I know how IPMP works, and we use it quite a lot, but IPMP cannot help me 
solve the failure scenario I've described in my first post.

>
> Note that you can configure multiple VLANs into an IPMP group on one
> interface. This doesn't give you any failover/failback capability: if
> the link peer goes away, your link is down.
>
> With active/active, you can have IPMP load spreading. This is only
> effective with multiple IP destinations (even if those multiple IP
> destinations are logical interfaces on one NIC on one host).
>
> IPMP groups are strictly the same media type but you can (and I have)

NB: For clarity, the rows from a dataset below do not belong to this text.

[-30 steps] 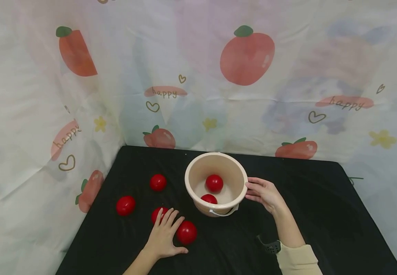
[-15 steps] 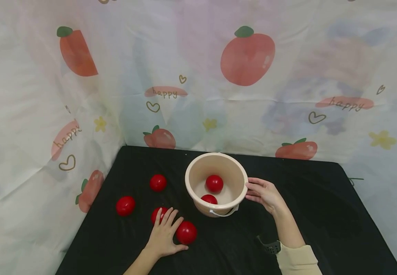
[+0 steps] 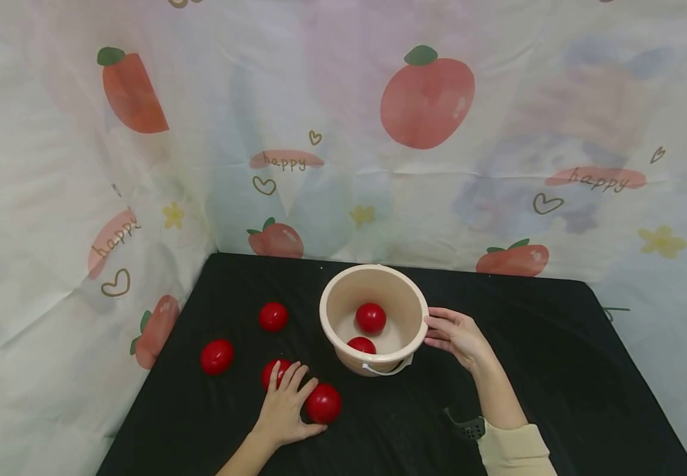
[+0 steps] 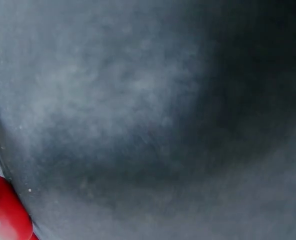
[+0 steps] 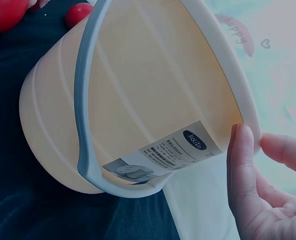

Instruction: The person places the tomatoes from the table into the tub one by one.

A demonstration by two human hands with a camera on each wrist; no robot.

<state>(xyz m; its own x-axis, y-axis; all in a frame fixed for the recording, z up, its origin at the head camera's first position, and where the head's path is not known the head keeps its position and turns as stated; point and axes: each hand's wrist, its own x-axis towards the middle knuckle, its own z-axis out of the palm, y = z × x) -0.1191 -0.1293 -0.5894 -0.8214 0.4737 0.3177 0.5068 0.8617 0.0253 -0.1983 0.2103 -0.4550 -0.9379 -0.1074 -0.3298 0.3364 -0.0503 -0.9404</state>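
Observation:
My left hand (image 3: 286, 410) lies spread over the black cloth in the head view. Its fingertips overlap one shiny red ball (image 3: 270, 374), while a bigger-looking red ball (image 3: 323, 403) sits between index finger and thumb. Part of a red ball (image 4: 6, 210) enters the left wrist view's lower corner. A cream bucket (image 3: 349, 360) stands upright at centre with two red balls inside, one of them (image 3: 371, 318) fully visible. My right hand (image 3: 455, 336) pinches the bucket's right rim; in the right wrist view its thumb (image 5: 244, 160) presses the outer wall under the rim.
Two more red balls, one (image 3: 274, 317) farther back and one (image 3: 217, 356) at the left, rest on the black-covered table (image 3: 557, 370). The bucket's handle (image 3: 387, 369) hangs down in front. A printed curtain (image 3: 343, 99) borders the table behind and at the left.

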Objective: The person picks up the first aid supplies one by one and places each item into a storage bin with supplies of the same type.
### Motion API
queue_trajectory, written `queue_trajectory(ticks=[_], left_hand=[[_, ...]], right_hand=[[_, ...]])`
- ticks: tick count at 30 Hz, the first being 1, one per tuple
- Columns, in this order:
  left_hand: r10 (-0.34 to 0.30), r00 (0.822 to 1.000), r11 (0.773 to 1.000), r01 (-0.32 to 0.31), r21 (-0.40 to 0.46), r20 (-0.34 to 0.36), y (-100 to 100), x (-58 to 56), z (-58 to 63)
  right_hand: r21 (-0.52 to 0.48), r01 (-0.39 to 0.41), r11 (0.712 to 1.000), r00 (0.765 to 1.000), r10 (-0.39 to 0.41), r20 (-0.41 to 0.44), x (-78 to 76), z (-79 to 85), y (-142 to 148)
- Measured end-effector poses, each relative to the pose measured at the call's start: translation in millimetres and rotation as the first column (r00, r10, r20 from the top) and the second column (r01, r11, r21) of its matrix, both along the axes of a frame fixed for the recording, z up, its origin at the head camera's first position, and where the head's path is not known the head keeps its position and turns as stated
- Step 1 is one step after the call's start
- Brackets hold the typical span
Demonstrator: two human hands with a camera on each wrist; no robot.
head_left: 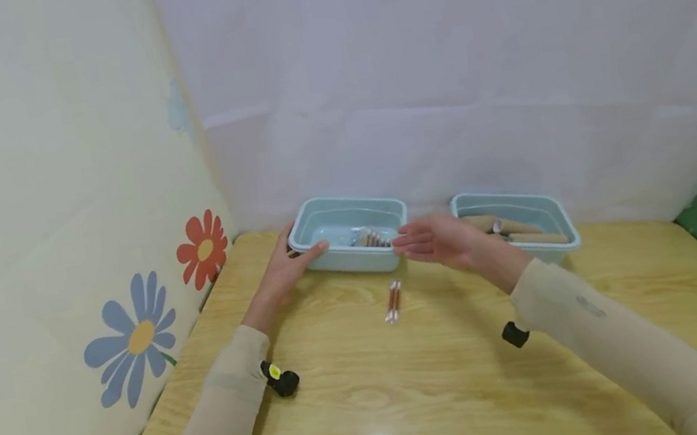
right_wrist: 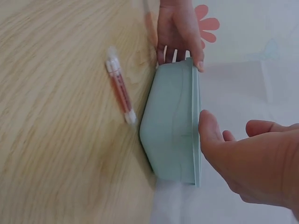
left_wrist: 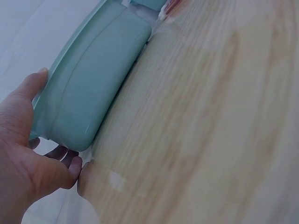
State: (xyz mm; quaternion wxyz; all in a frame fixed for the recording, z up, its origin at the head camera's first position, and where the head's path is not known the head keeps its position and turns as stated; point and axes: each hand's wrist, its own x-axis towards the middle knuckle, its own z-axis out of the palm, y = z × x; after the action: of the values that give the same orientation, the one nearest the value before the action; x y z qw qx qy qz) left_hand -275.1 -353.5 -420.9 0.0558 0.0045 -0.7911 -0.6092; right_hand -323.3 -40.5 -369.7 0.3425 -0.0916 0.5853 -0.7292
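Observation:
A light blue plastic tub (head_left: 349, 260) stands on the table by the back wall, with several small white-tipped sticks (head_left: 375, 239) inside near its right end. My left hand (head_left: 283, 266) holds the tub's left end; in the left wrist view its thumb lies on the rim and its fingers bend round the end wall (left_wrist: 88, 79). My right hand (head_left: 440, 240) hovers at the right end, fingers loosely extended, holding nothing; the right wrist view shows it beside the rim. In front of the tub lie a few slim red-brown swab-like sticks (head_left: 393, 301) with white ends.
A second light blue tub (head_left: 554, 255) stands to the right, partly behind my right forearm, containing brown rolled or tube-like pieces (head_left: 537, 238) and a small white-ended item. A white-covered wall (head_left: 412, 144) rises behind both tubs. A flower-decorated wall (head_left: 110, 213) borders the table's left edge.

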Motion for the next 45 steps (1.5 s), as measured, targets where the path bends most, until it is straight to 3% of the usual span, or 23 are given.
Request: queue_trajectory(ticks=[5, 9, 17, 27, 33, 39, 45], left_hand=[[0.002, 1.000, 1.000, -0.002, 0.014, -0.008, -5.0, -3.7, -5.1], [0.001, 1.000, 1.000, -0.001, 0.000, 0.001, -3.8, 2.2, 2.6], [0.004, 1.000, 0.999, -0.004, -0.032, 0.000, -3.7, 1.6, 4.5], [-0.004, 1.000, 1.000, 0.004, -0.021, -0.009, -4.5, 1.5, 6.9], [0.001, 1.000, 1.000, -0.001, -0.022, -0.003, -3.4, 3.3, 7.6], [0.000, 1.000, 1.000, 0.000, -0.010, -0.003, -2.5, 4.5, 9.0], [-0.006, 1.000, 1.000, 0.006, 0.008, -0.020, -2.5, 2.7, 9.0]], right_hand=[[0.062, -0.042, 0.997, 0.998, 0.044, -0.042, 3.0, -10.4, 5.2], [0.135, -0.067, 0.989, 0.993, 0.080, -0.089, 4.8, -19.1, 4.4], [0.236, -0.064, 0.970, 0.988, 0.095, -0.120, 9.1, -33.4, 2.5], [0.369, -0.035, 0.929, 0.957, 0.137, -0.255, 13.8, -46.0, -4.8], [0.462, 0.020, 0.887, 0.946, 0.134, -0.297, 15.2, -55.1, -12.9], [0.552, 0.064, 0.832, 0.933, 0.147, -0.329, 17.4, -52.9, -22.4], [0.664, 0.119, 0.738, 0.862, 0.256, -0.438, 17.4, -51.1, -33.0]])
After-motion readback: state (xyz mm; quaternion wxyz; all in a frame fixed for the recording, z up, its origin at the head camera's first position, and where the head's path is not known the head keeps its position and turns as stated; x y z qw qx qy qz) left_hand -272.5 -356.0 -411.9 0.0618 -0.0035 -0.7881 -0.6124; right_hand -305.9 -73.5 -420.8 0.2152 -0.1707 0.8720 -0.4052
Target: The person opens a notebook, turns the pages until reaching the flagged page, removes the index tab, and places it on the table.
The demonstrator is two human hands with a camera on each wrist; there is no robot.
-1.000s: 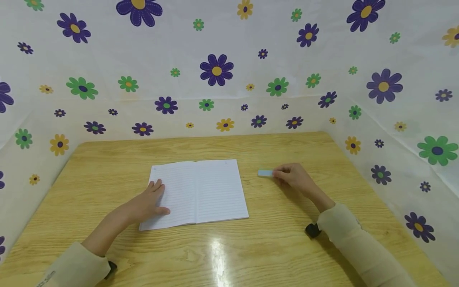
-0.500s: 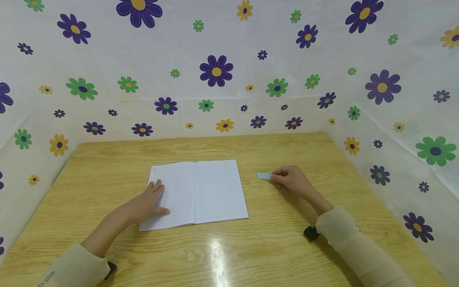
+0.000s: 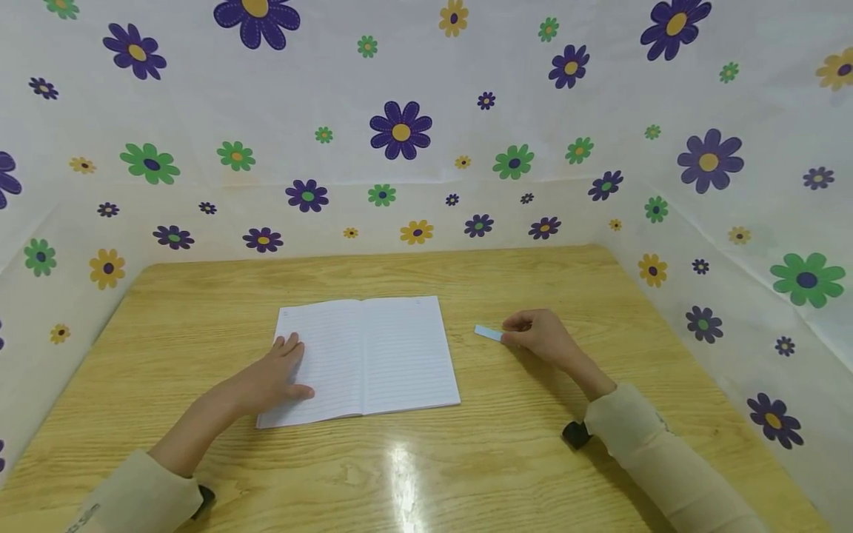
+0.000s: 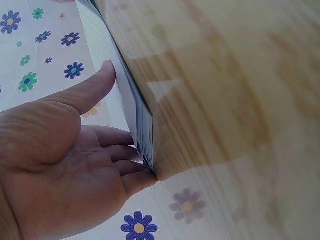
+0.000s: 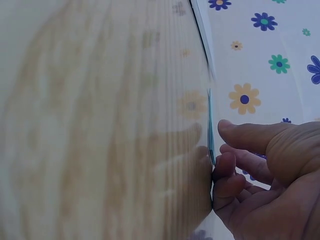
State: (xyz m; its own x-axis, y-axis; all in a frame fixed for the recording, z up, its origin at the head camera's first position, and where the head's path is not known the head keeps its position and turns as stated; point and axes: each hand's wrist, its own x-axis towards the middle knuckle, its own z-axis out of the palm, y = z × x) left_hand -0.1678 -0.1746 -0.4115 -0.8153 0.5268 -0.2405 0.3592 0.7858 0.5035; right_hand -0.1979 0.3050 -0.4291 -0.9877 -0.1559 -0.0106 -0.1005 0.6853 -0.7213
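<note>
An open notebook with ruled white pages [image 3: 406,355] lies on the wooden table. My left hand [image 3: 269,381] rests on its left page, thumb spread from the fingers; the left wrist view shows this hand [image 4: 75,165] at the edge of the stacked pages [image 4: 137,115]. Right of the notebook is a small, thin light blue strip [image 3: 488,333], apparently paper. Its near end is at the thumb and curled fingers of my right hand [image 3: 543,339]. In the right wrist view the strip [image 5: 210,127] appears edge-on, low over the table, beside that hand [image 5: 270,170].
The wooden tabletop [image 3: 320,481] spreads around the notebook. A white cloth with printed flowers [image 3: 266,111] closes off the back and both sides. A dark wrist device [image 3: 576,434] sits under the right sleeve, close to the table.
My right hand has shifted slightly toward me, and the blue strip has turned from nearly level to slanting, its far end pointing up and left. The left hand and notebook stay in place.
</note>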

> have a copper 100baseT port in the same group as a 1000baseF port:
> they're both Ethernet. This does not work to backup an ATM interface
> with an Ethernet interface etc. (I'm not sure if you could backup a LANE
> interface with a classical IP-over-ATM interface and I haven't any ATM
> switches to try it with these days).
>
> Since this is an IP-level redundancy and LLT doesn't use IP it's not
> going to help VCS.
>
> IPMP is a replacement / successor to Sun Enterprise Alternate Pathing
> (and is incompatible with it). In short, AP was for the Enterprise 10000
> only and provided a means of rerouting the connection to an HBA (whether
> for storage or network). It is replaced by IPMP and MPXIO (which is
> better than Veritas DMP but only in Solaris 10+).
>
> Bonding isn't really something I expect to see in an Ethernet
> environment but perhaps that's because I used to do it in an ATM
> environment years ago. I'll have to look into what modern Ethernet LANs
> do in this regard.

Bonding (read - failover link aggregation) really helps HA solutions, and 
from "smarter" implementations of said feature, LLT can benefit a lot.